UHCSDB: UltraHigh Carbon Steel Micrograph DataBase
We present a new microstructure dataset consisting of ultrahigh carbon steel (UHCS) micrographs taken over a range of length scales under systematically varied heat treatments. Using the UHCS dataset as a case study, we develop a set of visualization tools for interacting with and exploring large microstructure and metadata datasets. Based on generic microstructure representations adapted from the field of computer vision, these tools enable image-based microstructure retrieval, as well as spatial maps of both microstructure and related metadata, such as processing conditions or properties measurements. We provide the microstructure image data, processing metadata, and source code for these microstructure exploration tools. The UHCS dataset is intended as a community resource for development and evaluation of microstructure data science techniques and for creation of microstructure data science teaching modules.
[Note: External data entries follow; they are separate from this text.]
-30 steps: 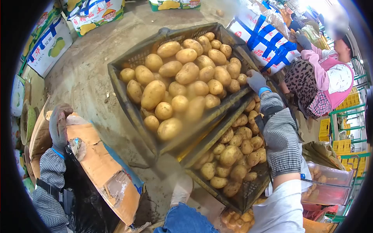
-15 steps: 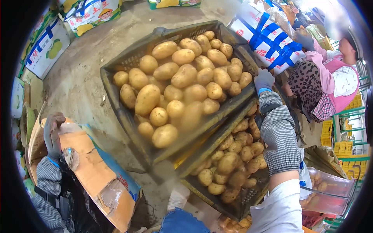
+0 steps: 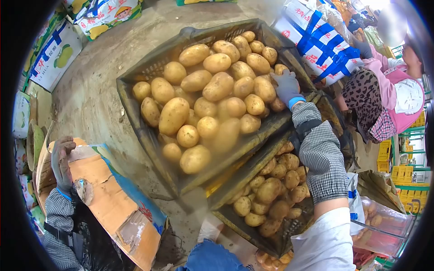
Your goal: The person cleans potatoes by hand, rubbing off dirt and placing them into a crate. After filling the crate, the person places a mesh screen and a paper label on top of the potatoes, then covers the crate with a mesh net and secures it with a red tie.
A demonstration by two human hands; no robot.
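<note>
My right hand [image 3: 288, 86], in a grey glove with a blue cuff, reaches over the right corner of a large black-lined crate [image 3: 149, 162]. Its fingers are apart against the potatoes [image 3: 219, 86] heaped there; a small potato [image 3: 280, 69] lies at the fingertips. My left hand [image 3: 62, 165], also gloved, is at the rim of a torn cardboard box [image 3: 106, 180] lined with a black plastic bag [image 3: 97, 235]. Its fingers point up, slightly bent, with nothing visible in them. A second crate [image 3: 289, 237] of smaller potatoes stands below the large one.
White printed cartons [image 3: 56, 56] line the left side. A blue-taped carton [image 3: 318, 43] stands beyond the large crate. A person in pink [image 3: 384, 90] sits at the right. Yellow crates [image 3: 402, 174] and a clear bag of potatoes [image 3: 377, 226] are at the right edge.
My right hand has moved off the large crate's right rim, inward and left onto the potatoes. My left hand has stayed by the cardboard box. The view has shifted slightly.
</note>
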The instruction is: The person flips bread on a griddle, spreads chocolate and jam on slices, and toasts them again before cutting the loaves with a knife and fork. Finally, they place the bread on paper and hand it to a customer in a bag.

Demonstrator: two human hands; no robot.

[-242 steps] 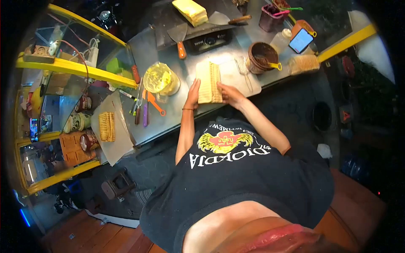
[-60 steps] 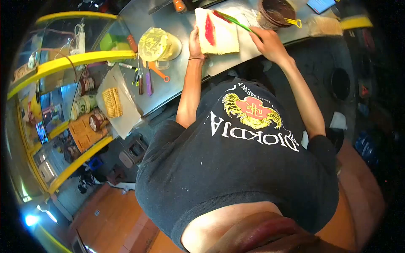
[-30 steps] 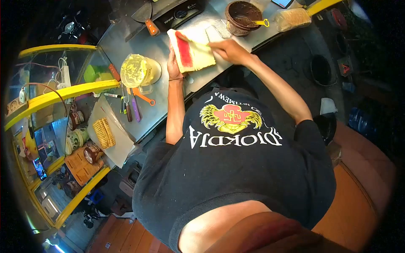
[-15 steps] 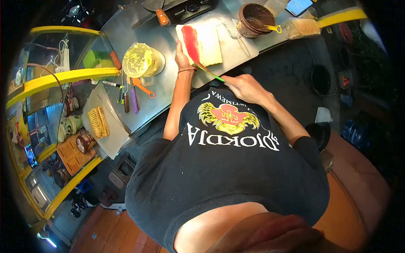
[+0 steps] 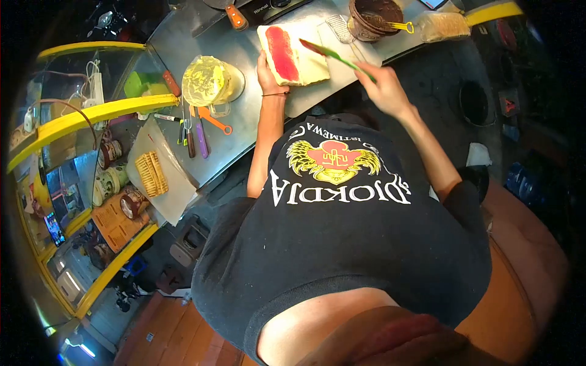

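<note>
An opened slab of pale bread [image 5: 302, 55] lies on the steel counter [image 5: 238, 128], with a red band of jam along its left half. My left hand [image 5: 268, 67] rests against the bread's near left edge, fingers on it. My right hand [image 5: 381, 85] is raised to the right of the bread and grips a green-handled spreader [image 5: 332, 56], whose red-smeared tip hovers over the bread's right half.
A yellow tub of spread [image 5: 207, 80] stands left of the bread, with knives and an orange scoop [image 5: 210, 121] below it. A brown bowl with a yellow spoon [image 5: 375, 13] and bagged bread [image 5: 448, 25] sit at the far right. Waffle-like bread [image 5: 151, 174] lies on paper at the left.
My right hand has swung from near my chest up and to the right, bringing the spreader's tip back over the bread. The left hand stays at the bread's edge.
</note>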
KeywordsMicrostructure Processing Steels Computer vision
We introduce a microstructure dataset  focusing on complex, hierarchical structures found in a single ultrahigh carbon steel (UHCS) alloy under a range of heat treatments performed by Hecht et al. [2, 3]. In a concurrent report, we use this dataset to evaluate several microstructure representations based on contemporary computer vision research, and discuss application of both supervised and unsupervised machine learning methods to yield insight into microstructure–properties relationships .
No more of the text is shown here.